And since polytropos says the argument doesn’t prove its unmoved mover is the creator of the universe, it appears to hold out the possibility that God is created by the unmoved mover and then goes on to create the universe! Or I guess the unmoved mover could create a whole pantheon of gods which go on to create the universe between them. As long as there’s only one unmoved mover, the argument doesn’t appear to rule out a whole range of options.
This is true. The argument proves that the Unmoved Mover is metaphysically ultimate. So in that sense, it does not rule out the
existence of Zeus, Hera, Thor, or any other “lesser god.” It would just mean that, even if they do exist, the Unmoved Mover still has existed eternally, unchangingly, and as the cause of any change.
I would identify the Unmoved Mover with the God revealed by the Judeo-Christian tradition because they share many qualities. If the Unmoved Mover is distinct from and created the Judeo-Christian God, it would mean that the Judeo-Christian God was lying when He said His name was “I AM HE WHO IS,” since such a name could only be attributed to a being identical to the Unmoved Mover, which is Pure Act.
This contradicts both the argument and the real world, casual sequences are not simultaneous: “Thus that which is actually hot, as fire, makes wood, which is potentially hot, to be actually hot, and thereby moves and changes it.”
I clarified this in post #78, (I think) before we even started debating. Somewhere in the course of our debate, I also referred you to that post, and you did not respond to it.
So the relevant distinction is between
per se and
per accidens causal series. I have used the term
per se causal series multiple times. This would only seem to demonstrate further that you don’t know how the argument actually goes because you read the text of the First Way out of the context of Aquinas’s metaphysics, which you take to be obviously wrong even though (as you demonstrate right here) you are not aware of what he argues.
Not to mention, the part of the argument that you’ve quoted doesn’t even dispute what I am saying. When I hold fire to wood and the wood burns, the burning of the wood is simultaneous to the fire’s action on it. When I throw a baseball at a window, the window’s breaking is simultaneous to the ball’s hitting it.
The whole discussion about whether the argument relies on the beginning of the universe in time was resolved by reference to simultaneous causal series.
This contradicts the argument, which says a mover puts another in motion, not that it sustains it: “whatever is in motion must be put in motion by another. If that by which it is put in motion be itself put in motion, then this also must needs be put in motion by another, and that by another again.”

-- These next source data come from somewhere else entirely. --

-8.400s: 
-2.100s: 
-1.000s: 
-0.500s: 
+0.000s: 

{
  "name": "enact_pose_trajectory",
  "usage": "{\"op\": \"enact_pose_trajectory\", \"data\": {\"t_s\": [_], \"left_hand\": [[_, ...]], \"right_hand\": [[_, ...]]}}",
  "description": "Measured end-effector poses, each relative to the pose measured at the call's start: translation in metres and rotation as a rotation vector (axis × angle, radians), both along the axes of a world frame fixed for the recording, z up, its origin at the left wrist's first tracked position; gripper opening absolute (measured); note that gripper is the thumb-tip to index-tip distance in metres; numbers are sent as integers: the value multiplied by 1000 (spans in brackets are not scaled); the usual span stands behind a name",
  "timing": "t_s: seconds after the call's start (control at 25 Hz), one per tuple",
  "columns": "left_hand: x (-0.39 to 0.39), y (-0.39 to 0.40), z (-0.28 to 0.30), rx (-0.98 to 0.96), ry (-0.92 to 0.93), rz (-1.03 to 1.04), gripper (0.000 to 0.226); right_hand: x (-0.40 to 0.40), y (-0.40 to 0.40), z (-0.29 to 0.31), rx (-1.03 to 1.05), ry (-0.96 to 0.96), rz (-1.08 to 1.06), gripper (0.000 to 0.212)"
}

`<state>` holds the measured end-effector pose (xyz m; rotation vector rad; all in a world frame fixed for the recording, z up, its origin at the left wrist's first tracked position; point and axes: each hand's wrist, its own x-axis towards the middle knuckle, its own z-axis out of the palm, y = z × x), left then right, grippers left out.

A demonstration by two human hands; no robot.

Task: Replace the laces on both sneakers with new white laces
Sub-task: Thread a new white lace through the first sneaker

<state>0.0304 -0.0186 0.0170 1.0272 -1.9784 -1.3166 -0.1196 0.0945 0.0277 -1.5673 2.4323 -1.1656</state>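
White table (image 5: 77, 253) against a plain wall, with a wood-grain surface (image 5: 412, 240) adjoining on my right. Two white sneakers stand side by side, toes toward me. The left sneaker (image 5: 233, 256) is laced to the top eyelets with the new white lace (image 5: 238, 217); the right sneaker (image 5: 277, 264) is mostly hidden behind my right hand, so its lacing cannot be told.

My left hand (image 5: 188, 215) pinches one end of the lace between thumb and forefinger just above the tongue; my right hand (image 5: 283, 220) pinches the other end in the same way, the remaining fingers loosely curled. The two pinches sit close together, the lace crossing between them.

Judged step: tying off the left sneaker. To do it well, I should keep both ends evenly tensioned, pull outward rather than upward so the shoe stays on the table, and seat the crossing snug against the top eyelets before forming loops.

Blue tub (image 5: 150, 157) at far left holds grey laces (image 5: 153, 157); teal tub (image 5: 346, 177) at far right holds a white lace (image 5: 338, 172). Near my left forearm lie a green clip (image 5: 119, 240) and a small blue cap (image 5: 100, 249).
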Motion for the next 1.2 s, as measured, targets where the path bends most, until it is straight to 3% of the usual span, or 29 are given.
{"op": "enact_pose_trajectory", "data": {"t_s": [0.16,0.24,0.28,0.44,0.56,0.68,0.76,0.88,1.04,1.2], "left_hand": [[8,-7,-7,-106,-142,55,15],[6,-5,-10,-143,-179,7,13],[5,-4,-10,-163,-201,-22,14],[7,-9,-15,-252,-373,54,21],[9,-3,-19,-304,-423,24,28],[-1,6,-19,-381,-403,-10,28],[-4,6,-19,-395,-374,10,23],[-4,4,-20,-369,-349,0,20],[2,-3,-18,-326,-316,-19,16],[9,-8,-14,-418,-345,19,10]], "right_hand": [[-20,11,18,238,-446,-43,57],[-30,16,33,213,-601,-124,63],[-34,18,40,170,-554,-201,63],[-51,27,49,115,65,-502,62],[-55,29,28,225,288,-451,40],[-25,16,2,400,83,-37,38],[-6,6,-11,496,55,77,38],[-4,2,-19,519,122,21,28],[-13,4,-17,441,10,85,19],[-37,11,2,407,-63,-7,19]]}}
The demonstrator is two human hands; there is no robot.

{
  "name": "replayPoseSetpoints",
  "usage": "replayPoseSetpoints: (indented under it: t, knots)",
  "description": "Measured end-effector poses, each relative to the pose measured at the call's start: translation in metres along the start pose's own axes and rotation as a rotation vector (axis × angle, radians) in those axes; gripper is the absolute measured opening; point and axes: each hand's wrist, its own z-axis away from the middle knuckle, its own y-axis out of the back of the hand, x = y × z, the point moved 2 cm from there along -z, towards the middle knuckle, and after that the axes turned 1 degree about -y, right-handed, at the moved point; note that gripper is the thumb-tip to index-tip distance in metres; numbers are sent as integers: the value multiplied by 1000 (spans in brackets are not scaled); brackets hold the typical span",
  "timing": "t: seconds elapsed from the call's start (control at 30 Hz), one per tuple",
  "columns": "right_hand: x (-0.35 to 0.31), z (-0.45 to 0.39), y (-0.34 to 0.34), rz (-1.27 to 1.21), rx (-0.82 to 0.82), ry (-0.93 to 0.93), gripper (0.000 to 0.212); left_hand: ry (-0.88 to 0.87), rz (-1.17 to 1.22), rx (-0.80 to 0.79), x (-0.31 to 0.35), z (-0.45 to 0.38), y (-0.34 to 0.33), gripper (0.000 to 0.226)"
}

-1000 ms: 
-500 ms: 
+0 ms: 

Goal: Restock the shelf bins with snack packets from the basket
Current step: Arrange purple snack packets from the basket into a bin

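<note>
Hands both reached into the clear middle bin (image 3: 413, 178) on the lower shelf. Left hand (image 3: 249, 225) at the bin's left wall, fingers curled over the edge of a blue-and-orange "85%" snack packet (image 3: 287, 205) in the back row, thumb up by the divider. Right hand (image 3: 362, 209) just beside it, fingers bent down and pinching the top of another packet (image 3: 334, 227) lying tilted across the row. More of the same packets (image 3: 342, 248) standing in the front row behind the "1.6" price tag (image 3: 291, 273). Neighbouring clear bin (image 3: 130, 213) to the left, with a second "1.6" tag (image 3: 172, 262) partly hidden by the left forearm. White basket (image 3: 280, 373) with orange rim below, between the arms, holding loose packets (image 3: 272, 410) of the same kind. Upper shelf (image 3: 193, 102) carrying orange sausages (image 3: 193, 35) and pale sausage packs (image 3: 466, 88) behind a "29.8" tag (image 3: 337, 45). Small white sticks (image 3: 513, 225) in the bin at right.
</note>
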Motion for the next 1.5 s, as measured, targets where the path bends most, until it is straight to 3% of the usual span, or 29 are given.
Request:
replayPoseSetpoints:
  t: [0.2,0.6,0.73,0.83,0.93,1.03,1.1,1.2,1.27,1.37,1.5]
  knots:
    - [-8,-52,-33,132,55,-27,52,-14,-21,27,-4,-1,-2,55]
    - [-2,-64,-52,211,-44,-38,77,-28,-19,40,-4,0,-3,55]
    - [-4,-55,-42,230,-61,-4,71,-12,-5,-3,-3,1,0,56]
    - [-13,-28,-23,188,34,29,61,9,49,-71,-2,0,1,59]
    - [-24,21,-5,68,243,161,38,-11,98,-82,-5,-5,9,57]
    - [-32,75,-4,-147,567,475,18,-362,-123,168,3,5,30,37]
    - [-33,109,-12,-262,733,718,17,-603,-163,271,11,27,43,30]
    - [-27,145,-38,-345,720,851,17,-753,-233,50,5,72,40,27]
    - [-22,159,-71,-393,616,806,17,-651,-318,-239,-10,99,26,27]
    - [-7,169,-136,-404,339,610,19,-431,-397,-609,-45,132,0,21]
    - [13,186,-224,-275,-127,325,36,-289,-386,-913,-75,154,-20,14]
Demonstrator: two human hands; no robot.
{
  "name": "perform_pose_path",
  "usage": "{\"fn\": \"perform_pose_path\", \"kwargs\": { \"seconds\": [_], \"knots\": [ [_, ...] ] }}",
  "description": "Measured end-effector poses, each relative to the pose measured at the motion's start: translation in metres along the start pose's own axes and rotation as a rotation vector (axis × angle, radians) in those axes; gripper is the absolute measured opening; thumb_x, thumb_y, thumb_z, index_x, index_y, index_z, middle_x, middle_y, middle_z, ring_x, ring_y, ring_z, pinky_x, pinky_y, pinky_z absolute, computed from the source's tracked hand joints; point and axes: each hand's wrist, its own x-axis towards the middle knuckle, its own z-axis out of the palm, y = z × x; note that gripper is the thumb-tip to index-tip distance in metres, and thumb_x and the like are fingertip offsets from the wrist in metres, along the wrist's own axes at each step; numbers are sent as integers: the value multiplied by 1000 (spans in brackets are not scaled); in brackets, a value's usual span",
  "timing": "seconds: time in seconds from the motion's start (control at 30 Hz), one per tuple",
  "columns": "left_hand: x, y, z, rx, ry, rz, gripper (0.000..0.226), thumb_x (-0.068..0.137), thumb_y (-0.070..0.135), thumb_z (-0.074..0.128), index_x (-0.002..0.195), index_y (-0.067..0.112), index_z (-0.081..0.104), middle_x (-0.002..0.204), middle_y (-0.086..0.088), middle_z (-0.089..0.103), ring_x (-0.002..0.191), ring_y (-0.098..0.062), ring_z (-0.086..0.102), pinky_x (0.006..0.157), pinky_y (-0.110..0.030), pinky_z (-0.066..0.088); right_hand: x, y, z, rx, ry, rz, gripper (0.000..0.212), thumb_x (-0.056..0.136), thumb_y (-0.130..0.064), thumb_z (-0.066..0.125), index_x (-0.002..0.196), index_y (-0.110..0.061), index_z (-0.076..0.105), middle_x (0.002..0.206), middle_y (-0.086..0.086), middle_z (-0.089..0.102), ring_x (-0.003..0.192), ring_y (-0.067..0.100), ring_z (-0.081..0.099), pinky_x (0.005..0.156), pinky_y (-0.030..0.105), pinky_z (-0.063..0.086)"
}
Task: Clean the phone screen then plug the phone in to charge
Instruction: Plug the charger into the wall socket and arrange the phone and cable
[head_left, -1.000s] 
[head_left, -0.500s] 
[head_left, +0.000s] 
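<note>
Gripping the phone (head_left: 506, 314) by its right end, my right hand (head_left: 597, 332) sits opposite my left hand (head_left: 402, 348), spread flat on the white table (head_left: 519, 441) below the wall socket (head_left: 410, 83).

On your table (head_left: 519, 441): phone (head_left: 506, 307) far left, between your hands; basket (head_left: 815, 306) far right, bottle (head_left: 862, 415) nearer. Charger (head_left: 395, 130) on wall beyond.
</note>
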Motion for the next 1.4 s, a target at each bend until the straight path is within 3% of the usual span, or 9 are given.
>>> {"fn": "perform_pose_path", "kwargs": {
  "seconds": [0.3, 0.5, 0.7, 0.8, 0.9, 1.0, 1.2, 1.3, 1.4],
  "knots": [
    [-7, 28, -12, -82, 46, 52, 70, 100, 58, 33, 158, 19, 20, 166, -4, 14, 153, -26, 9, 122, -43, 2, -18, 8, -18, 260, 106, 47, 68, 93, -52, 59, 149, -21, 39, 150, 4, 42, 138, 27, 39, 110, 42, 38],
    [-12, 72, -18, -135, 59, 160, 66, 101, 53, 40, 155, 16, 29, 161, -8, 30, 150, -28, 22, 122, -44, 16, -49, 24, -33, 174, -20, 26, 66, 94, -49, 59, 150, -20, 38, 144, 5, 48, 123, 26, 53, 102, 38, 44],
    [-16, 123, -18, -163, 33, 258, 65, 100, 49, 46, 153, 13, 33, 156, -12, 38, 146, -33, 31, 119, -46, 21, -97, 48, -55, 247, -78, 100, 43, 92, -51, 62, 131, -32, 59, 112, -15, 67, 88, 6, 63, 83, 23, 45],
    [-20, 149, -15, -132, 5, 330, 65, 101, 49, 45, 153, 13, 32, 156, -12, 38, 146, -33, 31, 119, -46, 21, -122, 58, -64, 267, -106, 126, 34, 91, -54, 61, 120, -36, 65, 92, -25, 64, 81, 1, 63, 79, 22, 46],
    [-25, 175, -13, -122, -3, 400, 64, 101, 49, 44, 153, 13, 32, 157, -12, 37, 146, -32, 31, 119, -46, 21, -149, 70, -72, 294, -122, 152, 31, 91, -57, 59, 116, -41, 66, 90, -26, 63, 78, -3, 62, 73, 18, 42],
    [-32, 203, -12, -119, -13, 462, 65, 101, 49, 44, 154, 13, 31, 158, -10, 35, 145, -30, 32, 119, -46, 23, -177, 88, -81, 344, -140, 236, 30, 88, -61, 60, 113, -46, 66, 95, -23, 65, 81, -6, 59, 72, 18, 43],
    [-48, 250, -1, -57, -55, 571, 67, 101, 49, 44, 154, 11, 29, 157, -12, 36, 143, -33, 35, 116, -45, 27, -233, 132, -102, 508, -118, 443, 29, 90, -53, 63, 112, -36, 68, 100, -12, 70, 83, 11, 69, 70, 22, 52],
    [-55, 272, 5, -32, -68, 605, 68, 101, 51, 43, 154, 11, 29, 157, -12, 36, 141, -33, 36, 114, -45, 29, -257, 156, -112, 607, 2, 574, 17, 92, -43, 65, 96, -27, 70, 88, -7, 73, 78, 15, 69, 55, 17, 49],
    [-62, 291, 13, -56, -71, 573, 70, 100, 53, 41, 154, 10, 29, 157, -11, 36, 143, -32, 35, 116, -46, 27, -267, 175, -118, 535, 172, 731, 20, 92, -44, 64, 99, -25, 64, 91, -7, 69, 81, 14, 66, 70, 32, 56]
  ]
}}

The quoted portion could be stated (for modern eyes): “whatever is changing must be changed by another. If that by which it is changed be itself changed, then this also must needs be changed by another, and that by another again.” Where, of course, change refers to a reduction from potency to act by something else in act.
So based on that, any change which is happening must be continually sustained by the Unmoved Mover
while it is changing. So whatever is put in motion is moved by another. But it must also be moved by another so long as it is in motion.
“Immaterial” rolls easily off the tongue but it’s supposed to be a rational argument, and any argument can be made to work by inventing an invisible undetectable magic genie. Also, if we allow such things in logic, there seems no reason why the thing moved could not also be immaterial, and what it moves and so on, so that the material world is then just a kind of pollution left behind at the end of the chain that never had it in mind

. Once you discard one rule of logic you cannot complain when further rules are discarded.
We seem to be sliding backwards here, since we covered why the argument would lead to an immaterial Unmoved Mover
waaay earlier. The argument shows that there must be a first mover to a
per se causal series (in which all causal power of secondary movers is derived and simultaneous). Because it is the first mover, it cannot be moved by another (otherwise it would not be the first mover, and would have only derived causal power as well). Since it is not moved by another, it does not move, so it must be an Unmoved Mover. This is only possible if it is
purely actual. Since any material thing could move/change, that which is Pure Act must be immaterial.
No rules of logic have been discarded. There is no invisible undetectable magic genie (unless you just rename the Unmoved Mover to be that).
But if the argument does not prove the unmoved mover is the creator, it’s pure assumption to connect it with God.
Let us reflect on what it would mean for a claim to be
pure assumption. That would surely mean
nothing but assumption. That would mean I would need to have no basis for associating the Unmoved Mover with the God of revelation. But it would seem that every quality which the Unmoved Mover of necessity shares with the God of revelation would give us more of a basis for associating it with the God of revelation. So to claim it is
pure assumption seems to be flatly wrong.
Now, if we had absolutely no metaphysical, philosophical reasons to believe that a being like the God of revelations existed… then maybe believing in the God of revelation would be closer to pure assumption.